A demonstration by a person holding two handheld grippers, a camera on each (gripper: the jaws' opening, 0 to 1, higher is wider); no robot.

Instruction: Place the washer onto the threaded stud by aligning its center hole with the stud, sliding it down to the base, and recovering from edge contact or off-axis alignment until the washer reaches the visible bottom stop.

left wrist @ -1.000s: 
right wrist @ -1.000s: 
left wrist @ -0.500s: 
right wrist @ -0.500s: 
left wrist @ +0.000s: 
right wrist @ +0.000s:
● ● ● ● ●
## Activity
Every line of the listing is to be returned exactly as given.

## Problem solution
A demonstration by a person holding two handheld grippers, a camera on each (gripper: the jaws' opening, 0 to 1, higher is wider); no robot.

Instruction: Place the washer onto the threaded stud by aligning its center hole with the stud, sliding it down to the base, and recovering from edge contact or off-axis alignment until the washer reaches the visible bottom stop.

left wrist @ -1.000s: 
right wrist @ -1.000s: 
left wrist @ -0.500s: 
right wrist @ -0.500s: 
left wrist @ +0.000s: 
right wrist @ +0.000s:

There is nothing more to add to the answer.